What ever happened to just doing the work everyone else has to do before you get the prize? They may think they’re too smart to have to go to a real school, but maybe the case is that they can’t
- Nonplussed - Friday, May 16, 14 @ 3:05 pm:
The biggest scam going in mental health is poor people having their kids diagnosed so that they can get on social security. Of course the kids are taking anti-psychotics that are prescribed. Now, we want to make it easier for the scam to be perpetrated?
- Wensicia - Friday, May 16, 14 @ 3:21 pm:
MrJM — FTW
- W Robiner - Friday, May 16, 14 @ 3:30 pm:
I am a psychologist who thinks that abbreviated training to prescribe and attempt to manage powerful medications is unwise. Get fuller medical or advanced practice nursing education if you are a psychologist who wants to prescribe. If prescribing were such a major goal for somebody, they should have pursued those training pathways that focus on pharmacological approaches to start with.

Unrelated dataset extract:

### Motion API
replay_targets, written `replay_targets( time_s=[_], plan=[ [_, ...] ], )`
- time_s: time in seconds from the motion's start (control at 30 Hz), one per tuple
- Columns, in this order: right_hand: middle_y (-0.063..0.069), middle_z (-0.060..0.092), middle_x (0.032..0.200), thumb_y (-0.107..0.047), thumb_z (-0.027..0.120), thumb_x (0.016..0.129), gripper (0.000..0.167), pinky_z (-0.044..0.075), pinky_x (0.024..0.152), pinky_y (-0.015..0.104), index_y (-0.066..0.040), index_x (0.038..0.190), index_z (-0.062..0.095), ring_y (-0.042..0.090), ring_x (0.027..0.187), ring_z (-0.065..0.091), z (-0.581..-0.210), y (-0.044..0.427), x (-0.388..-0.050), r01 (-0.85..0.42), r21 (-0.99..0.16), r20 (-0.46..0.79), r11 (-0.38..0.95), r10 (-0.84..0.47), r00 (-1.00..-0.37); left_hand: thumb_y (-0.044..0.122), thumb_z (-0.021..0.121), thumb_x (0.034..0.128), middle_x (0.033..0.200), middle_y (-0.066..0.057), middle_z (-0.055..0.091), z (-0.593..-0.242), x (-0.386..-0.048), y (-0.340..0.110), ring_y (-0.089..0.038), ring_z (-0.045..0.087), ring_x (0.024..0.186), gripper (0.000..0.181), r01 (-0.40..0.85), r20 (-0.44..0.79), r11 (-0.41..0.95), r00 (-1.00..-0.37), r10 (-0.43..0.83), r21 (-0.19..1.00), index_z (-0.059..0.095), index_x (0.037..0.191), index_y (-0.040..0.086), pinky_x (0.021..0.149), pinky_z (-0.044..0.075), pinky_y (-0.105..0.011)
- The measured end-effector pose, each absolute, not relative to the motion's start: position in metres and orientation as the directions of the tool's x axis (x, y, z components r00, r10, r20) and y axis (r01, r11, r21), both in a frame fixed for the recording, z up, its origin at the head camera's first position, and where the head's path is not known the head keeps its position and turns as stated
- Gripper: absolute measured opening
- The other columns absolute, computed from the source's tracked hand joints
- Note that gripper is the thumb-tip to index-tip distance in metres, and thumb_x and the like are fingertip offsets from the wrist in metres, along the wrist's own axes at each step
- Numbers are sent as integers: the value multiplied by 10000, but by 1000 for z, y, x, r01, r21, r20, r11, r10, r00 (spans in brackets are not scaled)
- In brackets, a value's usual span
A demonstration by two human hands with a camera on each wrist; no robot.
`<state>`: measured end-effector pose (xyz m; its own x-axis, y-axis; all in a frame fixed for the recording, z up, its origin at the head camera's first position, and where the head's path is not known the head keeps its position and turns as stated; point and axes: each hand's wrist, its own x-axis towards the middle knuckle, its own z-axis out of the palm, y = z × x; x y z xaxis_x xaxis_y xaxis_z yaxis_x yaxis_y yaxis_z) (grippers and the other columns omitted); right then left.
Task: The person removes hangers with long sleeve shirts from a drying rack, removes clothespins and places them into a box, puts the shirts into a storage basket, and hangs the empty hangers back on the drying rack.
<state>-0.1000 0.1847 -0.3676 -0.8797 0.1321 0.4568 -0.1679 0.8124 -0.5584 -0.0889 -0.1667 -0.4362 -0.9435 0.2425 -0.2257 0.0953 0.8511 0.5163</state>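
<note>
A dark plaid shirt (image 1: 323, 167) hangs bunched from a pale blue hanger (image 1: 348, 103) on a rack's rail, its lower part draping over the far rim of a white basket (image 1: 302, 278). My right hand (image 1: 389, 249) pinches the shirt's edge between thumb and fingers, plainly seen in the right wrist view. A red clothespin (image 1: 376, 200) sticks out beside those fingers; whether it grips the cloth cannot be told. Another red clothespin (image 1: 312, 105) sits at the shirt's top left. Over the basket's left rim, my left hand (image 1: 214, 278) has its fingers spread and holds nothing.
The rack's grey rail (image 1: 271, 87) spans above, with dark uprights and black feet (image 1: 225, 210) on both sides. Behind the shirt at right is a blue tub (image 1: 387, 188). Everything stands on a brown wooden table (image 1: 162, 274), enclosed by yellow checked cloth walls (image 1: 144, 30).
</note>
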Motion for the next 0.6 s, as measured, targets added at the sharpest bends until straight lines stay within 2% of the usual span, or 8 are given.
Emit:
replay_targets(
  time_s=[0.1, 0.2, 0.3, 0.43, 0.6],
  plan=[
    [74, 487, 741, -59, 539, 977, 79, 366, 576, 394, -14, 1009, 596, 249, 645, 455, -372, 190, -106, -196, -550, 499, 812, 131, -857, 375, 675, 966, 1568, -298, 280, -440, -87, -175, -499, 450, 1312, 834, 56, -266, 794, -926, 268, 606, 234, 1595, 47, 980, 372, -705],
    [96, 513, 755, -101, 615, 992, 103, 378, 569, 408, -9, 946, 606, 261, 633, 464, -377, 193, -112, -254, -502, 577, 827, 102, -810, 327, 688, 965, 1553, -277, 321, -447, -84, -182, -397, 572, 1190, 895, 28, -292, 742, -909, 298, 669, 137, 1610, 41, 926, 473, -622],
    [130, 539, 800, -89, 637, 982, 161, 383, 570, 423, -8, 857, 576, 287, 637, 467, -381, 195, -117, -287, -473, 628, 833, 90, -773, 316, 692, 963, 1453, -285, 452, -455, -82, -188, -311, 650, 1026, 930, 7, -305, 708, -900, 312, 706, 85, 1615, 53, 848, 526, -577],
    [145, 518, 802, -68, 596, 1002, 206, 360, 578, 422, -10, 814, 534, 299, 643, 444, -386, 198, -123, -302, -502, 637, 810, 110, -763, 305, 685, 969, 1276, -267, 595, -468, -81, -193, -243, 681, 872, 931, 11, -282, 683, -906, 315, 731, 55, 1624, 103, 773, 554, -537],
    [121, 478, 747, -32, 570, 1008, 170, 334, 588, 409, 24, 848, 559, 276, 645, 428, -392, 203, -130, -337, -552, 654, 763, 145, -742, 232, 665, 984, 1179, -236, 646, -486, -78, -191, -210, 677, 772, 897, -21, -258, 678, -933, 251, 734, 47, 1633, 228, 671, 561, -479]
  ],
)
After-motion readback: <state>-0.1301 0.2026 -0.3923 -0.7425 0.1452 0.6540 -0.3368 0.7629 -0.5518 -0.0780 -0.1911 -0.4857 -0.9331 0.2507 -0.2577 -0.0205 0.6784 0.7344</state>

- Oswego Willy - Friday, May 16, 14 @ 3:37 pm:
- MrJM -, great stuff there, no surprise.
To the Post,
There is something to be considered when granting something to a group that doesn’t seem to want it.
In of itself, an interesting psychological question.

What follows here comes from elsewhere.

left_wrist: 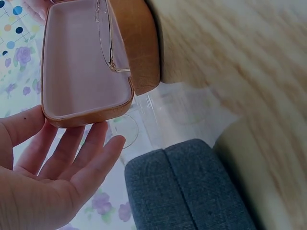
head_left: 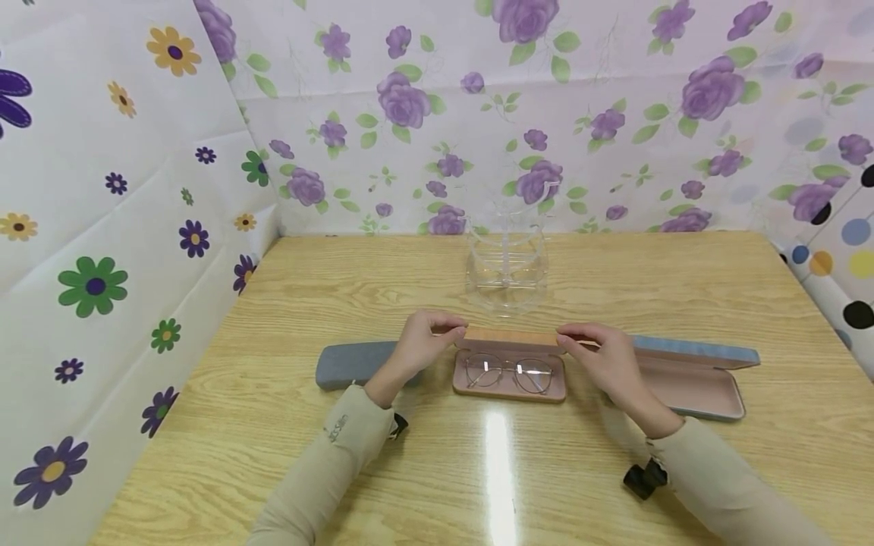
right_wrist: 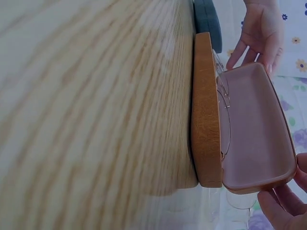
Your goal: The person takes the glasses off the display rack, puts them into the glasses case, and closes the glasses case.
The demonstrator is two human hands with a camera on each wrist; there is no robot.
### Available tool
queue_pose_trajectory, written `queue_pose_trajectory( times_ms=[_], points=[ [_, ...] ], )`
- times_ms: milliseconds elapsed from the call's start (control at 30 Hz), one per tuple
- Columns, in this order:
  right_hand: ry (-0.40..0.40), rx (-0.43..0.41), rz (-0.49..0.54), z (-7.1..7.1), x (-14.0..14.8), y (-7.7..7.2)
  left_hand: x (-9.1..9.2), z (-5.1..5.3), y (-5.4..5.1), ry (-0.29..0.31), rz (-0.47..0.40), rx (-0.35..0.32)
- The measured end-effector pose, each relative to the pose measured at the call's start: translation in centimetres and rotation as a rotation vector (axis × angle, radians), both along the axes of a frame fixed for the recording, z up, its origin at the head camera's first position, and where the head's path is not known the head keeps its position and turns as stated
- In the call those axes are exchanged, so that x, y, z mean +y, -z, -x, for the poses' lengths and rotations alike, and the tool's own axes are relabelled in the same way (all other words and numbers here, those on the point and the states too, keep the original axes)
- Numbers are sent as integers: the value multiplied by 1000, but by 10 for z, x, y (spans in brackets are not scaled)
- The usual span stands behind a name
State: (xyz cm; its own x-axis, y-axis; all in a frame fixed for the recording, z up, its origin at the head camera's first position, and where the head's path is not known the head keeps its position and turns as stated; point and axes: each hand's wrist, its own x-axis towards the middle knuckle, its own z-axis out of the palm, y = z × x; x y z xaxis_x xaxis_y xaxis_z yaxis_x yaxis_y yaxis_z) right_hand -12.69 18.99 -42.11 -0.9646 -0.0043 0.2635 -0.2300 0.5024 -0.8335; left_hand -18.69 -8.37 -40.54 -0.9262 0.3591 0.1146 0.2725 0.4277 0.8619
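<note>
A brown glasses case (head_left: 509,396) lies raised-lid on the table, with thin-framed glasses (head_left: 508,371) inside its pink lining. My left hand (head_left: 422,343) pinches the left end of the lid (left_wrist: 81,62) between thumb and fingers. At the lid's right end, my right hand (head_left: 608,362) holds the edge the same way. Partly behind the left hand, a closed grey-blue glasses case (head_left: 351,364) sits on the table. To the right, partly covered by the right hand, stands a blue glasses case (head_left: 696,353) with its lid up and pink lining showing.
A clear display stand (head_left: 505,292) stands behind the brown case; something thin-framed shows faintly in it. Flowered sheets (head_left: 410,152) hang behind and to the left of the wooden table (head_left: 273,455). A dotted sheet (head_left: 853,265) hangs on the right.
</note>
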Motion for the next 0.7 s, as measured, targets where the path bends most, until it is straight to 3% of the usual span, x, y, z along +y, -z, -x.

- Dr Warm 'n Fuzzy - Friday, May 16, 14 @ 3:55 pm:
The vast majority of psychologists oppose what’s in this bill because it’s unsafe. This is a campaign run by a small group that wants to expand their market share and they are supported by private schools that can profit from this bill.
Look at the bill and it even provides some sugar for the Illinois Psychological Association, which is funding this with an account whose donor list is secret. It says the prescribers will have to buy some of their continuing education credits from that organization.
“Follow the Money”
- Confused - Friday, May 16, 14 @ 4:05 pm:
There are a number of medical schools that prefer non-traditional students (i.e. students who have had previous careers and life experience). Rush in particular would love to have more psychologists apply. ‘Course as referenced above that would involve 4 years of medical school and at least 3 years of residency training…
- OldSmoky2 - Friday, May 16, 14 @ 4:22 pm:
“The biggest scam going in mental health is poor people having their kids diagnosed so that they can get on social security. Of course the kids are taking anti-psychotics that are prescribed. Now, we want to make it easier for the scam to be perpetrated?”
Not true - whether or not someone has been prescribed medications for mental impairment has absolutely nothing to do with qualifying for SSI. In fact, the Social Security Administration’s requirements for a child to qualify for SSI are very specific; they include a lot of criteria, but the fact that a therapist has given a child a prescription is not one of them.
By the way, I do oppose this bill for the reasons others have stated - lack of adequate training and because it’s not difficult for people who need such prescriptions to get them now. But if it does pass it wouldn’t have any effect on children qualifying for SSI.
- DuPage - Friday, May 16, 14 @ 4:34 pm:
I suspect psychologists that already work in conjunction with an MD, don’t want any more competitors taking business away from them. So naturally, they are against this bill.